THE WOUNDED PELICAN
The noises he makes don’t seem birdlike. Without a syrinx he is limited
to grunts and rumbles, hisses and barks. He sulks in the cage’s far corner,
his back turned on his captors. So far, he has refused all food, averting his gaze
when they crouch at the door proffering fat fish and making cooing sounds
like those they might make to a kitten. At last, in exasperation, they skip
the fish across the floor to his feet. He flaps his good wing, shimmies
his feathers, lengthens his neck, then positions his bill underneath
his wing. No, you don’t, they say, and he shuffles deep into the corner
as they wrestle him down and prise open his beak. The half-frozen fish
slides down his gullet then he heaves it back up with a rush of sour seawater
that douses their feet. Bloody Pelican. As they leave, he grunts and huffs, turns his back
on them again. Later, as the moon lights the bars of his cage, he clacks his beak
and flicks up the fish, flipping and turning each one until they point headfirst
down his throat on the swallow. As the moon sets, he lets his damaged wing
droop to the floor and sleeps. Next morning, he is docile, takes fish
straight from their hands. He tolerates being lifted, endures
their manipulations with eyes closed, his body tensed and rigid
against their alien clasp. The incongruity of hands
on feathers, the staccato snap of fingers on bill-skin; needles
like shards of fishbone lodged in his muscle. The anonymity of anaesthetic
rewiring his brain. As he awakes, he stiffens against the weft and graft of suture,
the grip of tape and cloth, the way it barbs his feathers, nips his skin.
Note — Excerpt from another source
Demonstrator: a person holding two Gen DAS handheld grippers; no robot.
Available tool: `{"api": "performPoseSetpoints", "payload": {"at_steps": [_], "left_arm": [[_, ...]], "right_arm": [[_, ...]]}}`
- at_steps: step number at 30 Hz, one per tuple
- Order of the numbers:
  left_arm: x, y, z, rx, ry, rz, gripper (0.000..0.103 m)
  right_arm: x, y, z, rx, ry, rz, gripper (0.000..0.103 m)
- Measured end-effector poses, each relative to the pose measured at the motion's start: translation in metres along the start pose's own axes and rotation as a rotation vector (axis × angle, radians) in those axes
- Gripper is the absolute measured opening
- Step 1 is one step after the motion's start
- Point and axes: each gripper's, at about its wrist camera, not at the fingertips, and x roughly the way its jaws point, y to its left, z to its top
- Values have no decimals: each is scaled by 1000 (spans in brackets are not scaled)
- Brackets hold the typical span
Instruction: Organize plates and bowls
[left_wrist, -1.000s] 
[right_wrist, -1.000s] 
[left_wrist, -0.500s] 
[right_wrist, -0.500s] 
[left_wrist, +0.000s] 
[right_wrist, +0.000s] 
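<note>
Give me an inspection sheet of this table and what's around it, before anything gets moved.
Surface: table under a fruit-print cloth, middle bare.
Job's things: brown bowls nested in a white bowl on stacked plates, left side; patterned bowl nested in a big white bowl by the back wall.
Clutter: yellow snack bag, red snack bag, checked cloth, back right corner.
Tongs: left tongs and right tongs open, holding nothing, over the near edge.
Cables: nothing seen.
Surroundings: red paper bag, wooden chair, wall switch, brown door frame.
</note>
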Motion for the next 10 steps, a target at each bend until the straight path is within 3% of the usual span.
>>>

Six weeks later he stands on the timber pier and blinks in the pallor
of the morning sky. He shakes, not unlike a dog, tests his wings,
easing them out full span, remaining stock-still as the breeze
fills the space beneath. It appears, for a moment, as if he sighs,
then he leans to the wind, and his body ripples and clicks into action;
a rapid-fire waddle across the platform. At the edge he turns back with a grunt
and one last look: the first from that yellow-bordered Oligocene eye
that meets their eyes: an ancient gaze that traverses thirty-odd
million years. After this there’s no turning back.
As he hops down into the ribbon of water flowing fast below the pier
he lets loose a final guttural hiss, and a bark that reverberates
across the inlet and all those strange unfeathered creatures
perched high above him begin to whoop, whistle, and cheer.
EMERALD EYE
The woman opposite has an emerald eye—a trick of reflection
from a forest-filled window. Within this room’s cathedral light,
we are writing and breathing, snatching at words, scratching
tiny footprints on paper. This water-carved valley is deeper than bone,
as ancient as sound. As the afternoon exhales we wrestle our history, confess
our obsessions—emblazon our language with stones.
INDIGO VALLEY EULOGY
Two decades on I have found a way
to be grateful for your death: not its fact, rather
the ease of its coming—a usual day delivering the mail—
the valley unfolding before you, causing you to pause now and again
when a view surprised you into noting the spot as a good place to sketch.
Even the exact moment I can think of with wonder, the whirring of the car engine
against Stievans’ mailbox, the bus driver stepping down from the school bus
on the return run to find you resting against the steering wheel,
already dreaming your next painting into eternity.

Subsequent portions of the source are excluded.